Her name is known all too well, but her methods come with some surprising lessons, say experts from Brock University.
Taylor Swift has long solidified her position as a pop megastar, but her recent album, The Tortured Poets Department, has sparked conversations that go well beyond the realm of music.
Her latest release shines the singer-songwriter in a new light, one that is resonating with teens and young women in a different way, says Brock Child and Youth Studies Professor Shauna Pomerantz.
“There’s been a shift from sympathetic underdog Swift to powerful overlord Swift,” she says. “This album is angry. She’s tapped into something new and is showing teen girls and young women that it’s OK to express that anger, to express feminist feelings and to fight back when you’ve been hurt, whether by individuals or society.”
Pomerantz believes much of the criticism that’s been hurled at Swift over the past week since the album’s release has been rooted in both sexism and ageism.
“She is criticized in a way no man is ever criticized,” Pomerantz says, with focus placed on the need to “act her age” — 34 — and to get over the heartbreak-laden language that has permeated her songs.
That criticism has highlighted a lack of understanding of what women may be going through in the social media era, she says.
“There’s a valuable lesson here about showing your emotions without fear of what people are going to think — and say — about you.”
Pomerantz says Swift is caught between two disparaging positions for women and is criticized for both being too powerful in the industry and also for expressing feelings of being powerless in her personal life.
“She can’t win and she knows it,” she says. “The album seems like a throwdown to those criticisms and the impossible contradictions into which she has been wedged.”

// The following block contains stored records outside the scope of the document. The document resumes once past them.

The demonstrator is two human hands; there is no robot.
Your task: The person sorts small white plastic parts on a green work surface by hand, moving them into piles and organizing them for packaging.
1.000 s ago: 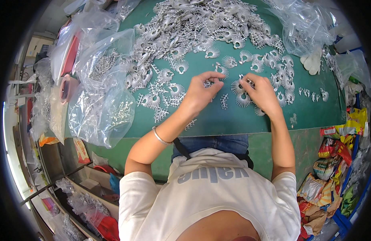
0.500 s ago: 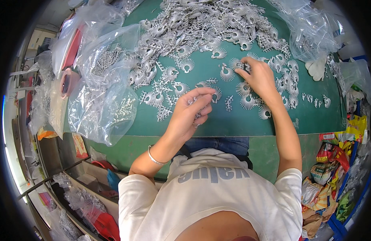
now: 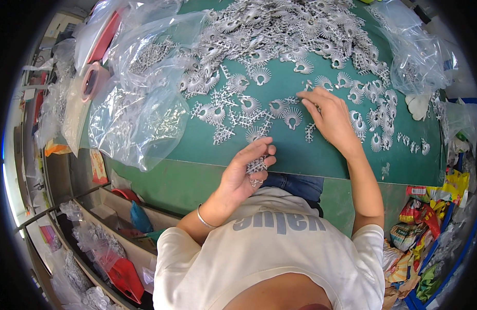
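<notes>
My left hand [image 3: 248,168] is just off the front edge of the green tabletop, fingers curled round a small bunch of grey branch-shaped metal pieces [image 3: 256,166]. Over the middle of the table, my right hand [image 3: 327,118] has thumb and forefinger pinched at the end of another branch-shaped piece [image 3: 290,100]. Just below those fingertips lies a fan-shaped metal piece [image 3: 292,118] with fine spokes. A single branched piece [image 3: 309,133] rests by the right hand's palm. Mixed fans and branches [image 3: 233,111] are spread to the left.
A large heap of the metal pieces [image 3: 295,31] covers the back of the table. Clear plastic bags [image 3: 140,119] lie at the left, beside a pink tape roll [image 3: 94,81]. Several fans [image 3: 383,113] and another clear bag [image 3: 411,51] are at the right.
My right hand has moved from the fans to a branched piece; the grey thing in its fingers no longer shows there. My left hand has drawn back toward me and turned, exposing its bunch.
</notes>
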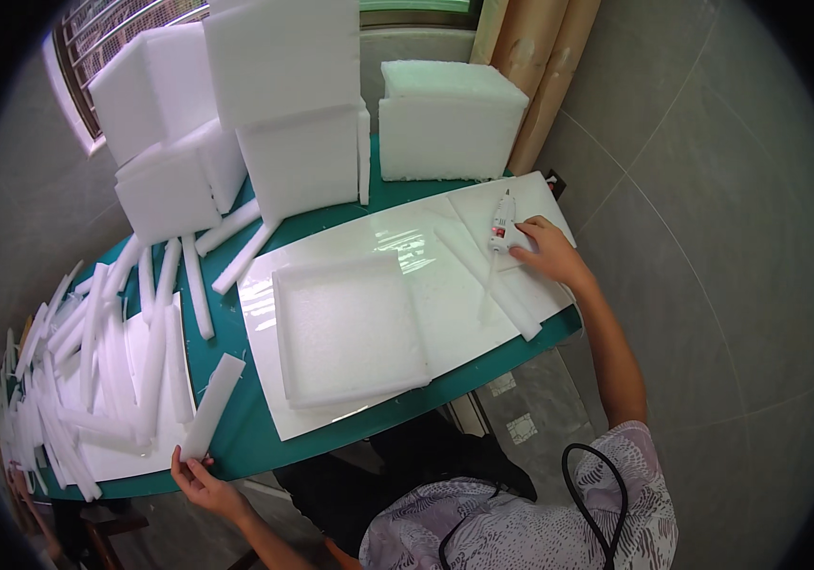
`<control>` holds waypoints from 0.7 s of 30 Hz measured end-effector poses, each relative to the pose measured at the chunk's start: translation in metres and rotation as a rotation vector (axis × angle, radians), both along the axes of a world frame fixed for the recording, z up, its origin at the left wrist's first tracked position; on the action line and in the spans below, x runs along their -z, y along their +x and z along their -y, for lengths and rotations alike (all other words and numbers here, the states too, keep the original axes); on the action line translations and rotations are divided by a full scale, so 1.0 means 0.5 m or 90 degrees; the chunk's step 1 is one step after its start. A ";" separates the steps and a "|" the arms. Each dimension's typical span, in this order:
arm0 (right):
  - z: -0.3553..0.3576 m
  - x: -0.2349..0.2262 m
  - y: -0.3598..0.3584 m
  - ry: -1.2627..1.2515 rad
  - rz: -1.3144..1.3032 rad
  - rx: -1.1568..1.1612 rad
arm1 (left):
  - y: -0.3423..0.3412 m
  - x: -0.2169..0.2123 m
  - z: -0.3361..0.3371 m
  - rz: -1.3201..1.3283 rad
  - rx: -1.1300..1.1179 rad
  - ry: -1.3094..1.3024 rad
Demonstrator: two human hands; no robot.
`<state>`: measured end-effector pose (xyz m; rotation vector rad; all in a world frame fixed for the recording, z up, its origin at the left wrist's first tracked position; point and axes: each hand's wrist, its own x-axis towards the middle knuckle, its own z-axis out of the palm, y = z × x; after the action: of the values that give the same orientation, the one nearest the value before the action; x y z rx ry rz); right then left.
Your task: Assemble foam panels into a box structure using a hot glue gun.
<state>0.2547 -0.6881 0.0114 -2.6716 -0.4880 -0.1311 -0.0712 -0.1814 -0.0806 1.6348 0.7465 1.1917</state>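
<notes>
At the table's near left edge, my left hand [200,483] is closed on the lower end of a flat white foam strip [215,404], which tilts up and to the right. My right hand [551,251] has its fingers on the handle side of a white hot glue gun [503,217], whose nozzle points away from me; a translucent glue stick [490,290] trails from its back. Between my hands lies a shallow square foam tray [280,328] with low walls, on a glossy white board [260,385]. Another foam strip [492,285] lies on the board beside the glue gun.
A large pile of foam strips [94,380] covers the left of the green table [331,435]. White foam boxes [298,166] are stacked at the back left, and another foam box [450,133] stands at the back right. A curtain [554,76] hangs behind it.
</notes>
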 end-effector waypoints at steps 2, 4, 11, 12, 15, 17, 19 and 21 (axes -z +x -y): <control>0.000 0.009 -0.011 -0.022 0.045 -0.021 | -0.001 -0.003 0.001 0.006 0.003 0.001; 0.004 0.010 -0.033 -0.044 0.092 -0.043 | -0.001 -0.012 0.004 0.036 0.010 -0.032; -0.087 -0.101 -0.186 0.018 0.296 0.012 | -0.020 -0.081 0.056 0.094 0.064 -0.018; -0.119 -0.130 -0.223 0.058 0.332 0.001 | -0.023 -0.099 0.074 0.085 0.049 -0.018; -0.216 -0.168 -0.317 0.261 0.072 -0.275 | -0.010 -0.159 0.145 0.050 0.332 0.190; -0.266 -0.183 -0.351 0.312 -0.127 -0.434 | 0.040 -0.197 0.194 0.083 0.498 0.215; -0.299 -0.187 -0.367 0.317 -0.203 -0.489 | 0.082 -0.218 0.228 0.095 0.601 0.256; -0.321 -0.191 -0.374 0.226 -0.431 -0.507 | 0.100 -0.230 0.241 0.093 0.634 0.278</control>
<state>0.0675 -0.5276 0.1070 -1.8379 -1.0988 0.8004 -0.0213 -0.3017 0.0343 1.8700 -0.4548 0.7231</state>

Associate Professor of History Elizabeth Vlossak says Swift’s fascination with the past has introduced historic people, places and events to new audiences, often with those references carrying deeper meaning that requires further research to unearth.
“Swift frequently invokes the past as a poetic device to add new meaning and nuance to her story,” she says, while referring to the singer as a “true historian.”
“Swift doesn’t just incorporate elements of the past into her music — she also thinks historically,” Vlossak says. “She reflects on sources, interpretation, memory and preservation. She is keenly aware that she is herself both a historical actor and a product of a particular moment in time. She also understands that the way her story has and will be told will change over time.”
Connecting history to her own life, Swift often alludes to women who were vilified for not conforming to socially acceptable gender norms, drawing comparisons to how she herself has been impacted by misogyny within and beyond the music industry.
For instance, in There Goes the Last Great American Dynasty (2020), she recounts the life of American composer and philanthropist Rebecca Harkness (1915-1982), who hung out with Salvador Dalí and scandalized her wealthy, upper-crust neighbours for living so loudly. In her most recent album, she references Clara Bow (1905-1965), the hugely successful American actress of the silent film era who abandoned stardom at the age of 29 after being treated terribly by Hollywood.
“She assumes that her audience will understand the significance of these references, along with all her others. If they don’t, they will have to look them up. And this is indeed what Swifties do,” Vlossak says.
Associate Professor Liz Clarke in the Department of Communication, Popular Culture and Film says Swift’s latest album has put the concept of fandom back into the spotlight.
The album features songs that implicate fans who seem overly invested in the singer’s personal life, critiquing those feelings of entitlement over Swift’s personal life, she says.
“We are seeing mixed reactions online,” Clarke says. “Fans are recognizing the critique and how they collectively feel like part of her circle. However, there’s also a bit of a disconnect where people are imagining that their response to Swift’s past romances may have been problematic while continuing to focus intensely on her current relationship, as though those aren’t two sides of the same coin.”
Clarke says this ready dismissal or redirection of the critique embedded in the songs signals a missed opportunity.
“This could be a wonderful moment for all of us to reflect on fandom and how we understand how we relate to not just Taylor Swift, but all celebrities,” Clarke says. “We’ve done this time and time again, especially with female celebrities, and I think it would be useful to sit in the discomfort of how fandom can blur the boundaries between public and private, or between our lives and other people’s lives.”